'You don't need this book!' Karl would say, 'You stand to gain absolutely nothing from it.' He would probably add he hopes nobody gains or understands anything from him. What's more, he would mean it!
In Karl you encounter Advaita in its rawest form - undiluted, uncooked, unconditioned by thought and untainted by frills or more concepts. It's bang-in-your-face, inescapable Advaita... 'What-you-cannot-not-be!'
Jean-Paul Sartre said, 'The Other is hell'. How does one define 'The Other'? Are the people around us 'The Others'? Is the little echo in the mind also 'The Other'? Who sees when the eyes open? Who defines? And then who defines the definer? Questions, questions.
As Karl eloquently describes it, 'You realize yourself in the comfort in the absence and in the discomfort in the presence. Because the presence is always the experience of separation, from the beginning. Even Awareness needs an experience. The presence - separation, absence - no separation. Heaven and hell. And in both you realize yourself.'
He then takes even that away as well by saying 'If there would be a reality in the presence or in the absence, then it will be hell again because it would be two.'
In his irreverent, uncompromising style Karl presents the abject futility of any and every endeavour towards finding 'a way out'. Many newcomers scurry for cover when they encounter this 'disheartening and cold' approach. Some come back later, on the rare apperception of the absurdity of any 'one' wanting a 'way out'! But the ones who do return, stay on to enjoy the Karl Renz circus of irrelevance: irrelevance of what is spoken, irrelevance of the listener and irrelevance of the speaker. Grace in action!

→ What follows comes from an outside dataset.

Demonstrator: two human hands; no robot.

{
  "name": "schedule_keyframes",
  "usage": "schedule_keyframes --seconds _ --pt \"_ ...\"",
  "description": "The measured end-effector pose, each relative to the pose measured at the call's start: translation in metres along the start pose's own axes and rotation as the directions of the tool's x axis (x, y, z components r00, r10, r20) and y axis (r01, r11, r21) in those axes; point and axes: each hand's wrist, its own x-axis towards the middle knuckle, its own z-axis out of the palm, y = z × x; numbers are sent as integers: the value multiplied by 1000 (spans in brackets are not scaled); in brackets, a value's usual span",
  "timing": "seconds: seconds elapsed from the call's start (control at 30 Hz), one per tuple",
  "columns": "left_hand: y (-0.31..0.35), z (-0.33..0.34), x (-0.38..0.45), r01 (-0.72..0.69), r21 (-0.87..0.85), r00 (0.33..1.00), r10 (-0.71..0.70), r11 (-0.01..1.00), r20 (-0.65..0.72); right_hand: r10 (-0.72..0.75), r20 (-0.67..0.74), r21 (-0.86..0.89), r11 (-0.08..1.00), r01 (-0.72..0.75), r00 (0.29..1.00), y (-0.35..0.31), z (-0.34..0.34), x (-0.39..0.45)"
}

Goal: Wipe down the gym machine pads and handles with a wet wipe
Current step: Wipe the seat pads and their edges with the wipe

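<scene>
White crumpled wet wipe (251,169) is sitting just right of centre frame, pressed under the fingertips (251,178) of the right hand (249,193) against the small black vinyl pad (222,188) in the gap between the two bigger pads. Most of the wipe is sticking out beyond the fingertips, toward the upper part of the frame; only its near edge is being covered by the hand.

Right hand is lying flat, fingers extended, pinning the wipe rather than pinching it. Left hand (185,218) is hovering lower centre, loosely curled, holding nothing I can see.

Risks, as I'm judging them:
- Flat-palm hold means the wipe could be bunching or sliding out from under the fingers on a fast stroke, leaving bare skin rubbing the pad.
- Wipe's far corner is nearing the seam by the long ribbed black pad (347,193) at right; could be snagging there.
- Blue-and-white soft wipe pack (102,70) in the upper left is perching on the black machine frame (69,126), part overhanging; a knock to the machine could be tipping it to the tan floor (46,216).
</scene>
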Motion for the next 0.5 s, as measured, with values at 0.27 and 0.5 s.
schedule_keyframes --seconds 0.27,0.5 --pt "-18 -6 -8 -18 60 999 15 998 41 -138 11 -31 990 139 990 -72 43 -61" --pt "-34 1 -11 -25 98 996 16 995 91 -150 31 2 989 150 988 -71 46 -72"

Karl Renz, now based in Mallorca, Spain, travels throughout the world simply responding to few of the numerous invitations to hold meetings. He has no agenda, no teaching, no techniques, and no desire for whatever gets said to be understood. To him, his talks have no special significance as being different from, say, the barking of a dog or the gibberish sounds that he sometimes makes during the talks - not different than the next sip of coffee! The next (moment), for him is simply the next, an embrace of helplessness!